Повесть написана была на одном дыхании — за две-три недели — и получила название «Возлюби ближнего», очень скоро, впрочем, переделанное на «Возлюби дальнего». В первом варианте у нее вовсе не было эпилога, кончалась она расстрелом колонны равнодушных машин из скорчера (называвшегося тогда бластером) и отчаянием Саула, осознавшего, что нет на свете силы, способной переломить ход истории. Потом (когда повесть попала уже в редакцию) вдруг выяснилось, что «возлюби дальнего» — это, оказывается, цитата из Ницше. («Низ-зя!») Тогда мы придумали эпилог, в котором Саул Репнин бежит из СОВЕТСКОГО концлагеря и заодно переменили название на «Попытку к бегству». Этот номер у нас, впрочем, тоже не прошел — концлагерь пришлось все-таки переделать в немецкий (по настоятельному требованию начальства в «Молодой гвардии»), но даже и после всех этих перемен и переделок повесть смотрелась недурно и оказалась способна произвести небольшую сенсацию в узких литературных кругах. Даже такой ревнитель строгой, без всяких вольностей, научной фантастики, как Анатолий Днепров, объявил ее, помнится, гениальной: так ему понравился необъяснимый и необъясненный сквозьвременной скачок героя — скачок, не имеющий никакого внутреннего обоснования, кроме самого что ни на есть главного: сюжетно- смыслового.
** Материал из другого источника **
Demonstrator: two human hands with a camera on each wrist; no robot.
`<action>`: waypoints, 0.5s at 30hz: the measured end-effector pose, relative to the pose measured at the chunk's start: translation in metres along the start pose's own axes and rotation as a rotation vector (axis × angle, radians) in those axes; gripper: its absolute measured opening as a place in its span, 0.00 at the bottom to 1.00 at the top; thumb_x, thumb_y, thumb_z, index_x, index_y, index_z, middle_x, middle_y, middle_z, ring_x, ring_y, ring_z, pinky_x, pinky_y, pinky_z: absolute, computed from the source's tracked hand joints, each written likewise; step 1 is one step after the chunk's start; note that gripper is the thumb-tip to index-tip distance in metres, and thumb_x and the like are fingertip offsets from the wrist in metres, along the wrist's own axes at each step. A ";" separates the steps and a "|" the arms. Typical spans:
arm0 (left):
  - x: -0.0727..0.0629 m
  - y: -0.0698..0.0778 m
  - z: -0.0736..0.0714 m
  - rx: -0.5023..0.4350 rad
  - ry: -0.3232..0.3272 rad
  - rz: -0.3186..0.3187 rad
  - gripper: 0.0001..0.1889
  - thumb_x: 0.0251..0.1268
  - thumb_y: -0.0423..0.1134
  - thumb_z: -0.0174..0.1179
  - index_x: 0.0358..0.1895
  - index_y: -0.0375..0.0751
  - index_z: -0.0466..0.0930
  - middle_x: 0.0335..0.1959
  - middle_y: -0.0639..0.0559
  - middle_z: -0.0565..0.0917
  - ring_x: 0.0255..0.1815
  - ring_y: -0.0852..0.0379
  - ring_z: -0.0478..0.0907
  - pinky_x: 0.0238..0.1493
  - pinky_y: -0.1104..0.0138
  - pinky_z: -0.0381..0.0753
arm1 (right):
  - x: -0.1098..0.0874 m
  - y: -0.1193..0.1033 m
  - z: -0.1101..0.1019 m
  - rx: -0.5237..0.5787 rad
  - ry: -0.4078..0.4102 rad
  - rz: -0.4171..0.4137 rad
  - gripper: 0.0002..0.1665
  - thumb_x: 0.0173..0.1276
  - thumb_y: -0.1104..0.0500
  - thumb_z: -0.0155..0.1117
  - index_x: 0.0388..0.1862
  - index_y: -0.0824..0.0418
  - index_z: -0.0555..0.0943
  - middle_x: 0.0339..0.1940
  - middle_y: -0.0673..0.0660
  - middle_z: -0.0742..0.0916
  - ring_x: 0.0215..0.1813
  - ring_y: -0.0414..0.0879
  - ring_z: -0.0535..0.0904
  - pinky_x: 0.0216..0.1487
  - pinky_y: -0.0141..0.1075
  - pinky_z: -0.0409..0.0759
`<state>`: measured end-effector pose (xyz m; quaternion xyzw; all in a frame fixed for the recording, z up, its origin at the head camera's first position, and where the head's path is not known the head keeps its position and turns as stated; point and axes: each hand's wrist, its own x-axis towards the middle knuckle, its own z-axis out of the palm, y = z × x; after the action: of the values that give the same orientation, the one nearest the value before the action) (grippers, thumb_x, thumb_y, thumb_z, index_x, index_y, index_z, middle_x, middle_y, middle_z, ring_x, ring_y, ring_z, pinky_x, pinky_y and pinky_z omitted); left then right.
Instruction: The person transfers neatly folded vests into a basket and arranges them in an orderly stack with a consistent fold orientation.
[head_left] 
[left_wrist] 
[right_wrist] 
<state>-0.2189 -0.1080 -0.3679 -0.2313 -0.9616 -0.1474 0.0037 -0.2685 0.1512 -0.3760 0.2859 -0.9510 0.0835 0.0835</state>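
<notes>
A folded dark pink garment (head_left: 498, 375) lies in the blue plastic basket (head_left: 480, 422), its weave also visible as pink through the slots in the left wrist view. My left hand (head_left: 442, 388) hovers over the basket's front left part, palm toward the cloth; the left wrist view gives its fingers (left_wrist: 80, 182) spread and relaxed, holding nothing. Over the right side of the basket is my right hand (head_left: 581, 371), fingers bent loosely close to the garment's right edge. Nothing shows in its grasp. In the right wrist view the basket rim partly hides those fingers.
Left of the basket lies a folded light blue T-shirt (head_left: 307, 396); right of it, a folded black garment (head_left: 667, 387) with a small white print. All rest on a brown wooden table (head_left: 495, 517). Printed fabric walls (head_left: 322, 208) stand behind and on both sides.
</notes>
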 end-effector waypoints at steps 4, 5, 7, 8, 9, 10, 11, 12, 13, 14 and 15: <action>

«Можно нарушать любые законы — литературные и реальной жизни, отказываться от всякой логики и разрушать достоверность, действовать наперекор всему и всем мыслимым-немыслимым предписаниям и правилам, если только в результате достигается главная цель: в читателе вспыхивает готовность к сопереживанию — и чем сильнее эта готовность, тем большие нарушения и разрушения позволяется совершать автору». Так или примерно так сформулировали мы для себя итоговый опыт работы с «Попыткой...», и этот вывод не раз в дальнейшем позволял нам «выходить из плоскости обычных (в том числе и собственных) представлений» — как происходило это и в «Понедельнике», и в «Улитке», и в «Граде обреченном», и в «Отягощенных злом» много-много лет спустя...
7
«ДАЛЕКАЯ РАДУГА»
(1962)
В августе 1962 года в Москве состоялось первое (и, кажется, последнее) совещание писателей и критиков, работающих в жанре научной фантастики. Были там идейно нас всех нацеливающие доклады, встречи с довольно высокими начальниками (например, с секретарем ЦК ВЛКСМ Леном Карпинским), дискуссии и кулуарные междусобойчики, а главное — был там нам показан по большому секрету фильм Крамера «На последнем берегу».
Фильм этот сейчас почти забыт, а зря. В те годы, когда угроза ядерной катастрофы была не менее реальна, чем сегодня угроза, скажем, повальной наркомании, фильм этот произвел на весь мир такое страшное и мощное впечатление, что в ООН было даже принято решение: показать его в так называемый День Мира во всех странах одновременно. Даже наше высшее начальство скрепя сердце пошло на этот шаг и показало «На последнем берегу» в День Мира в одном (!) кинотеатре города Москвы. Хотя могло бы, между прочим, и не показывать вовсе: как известно, нам, советским, чужда была и непонятна тревога за ядерную безопасность — мы и так были уверены, что никакая ядерная катастрофа нам не грозит, а грозит она только гниющим империалистическим режимам Запада.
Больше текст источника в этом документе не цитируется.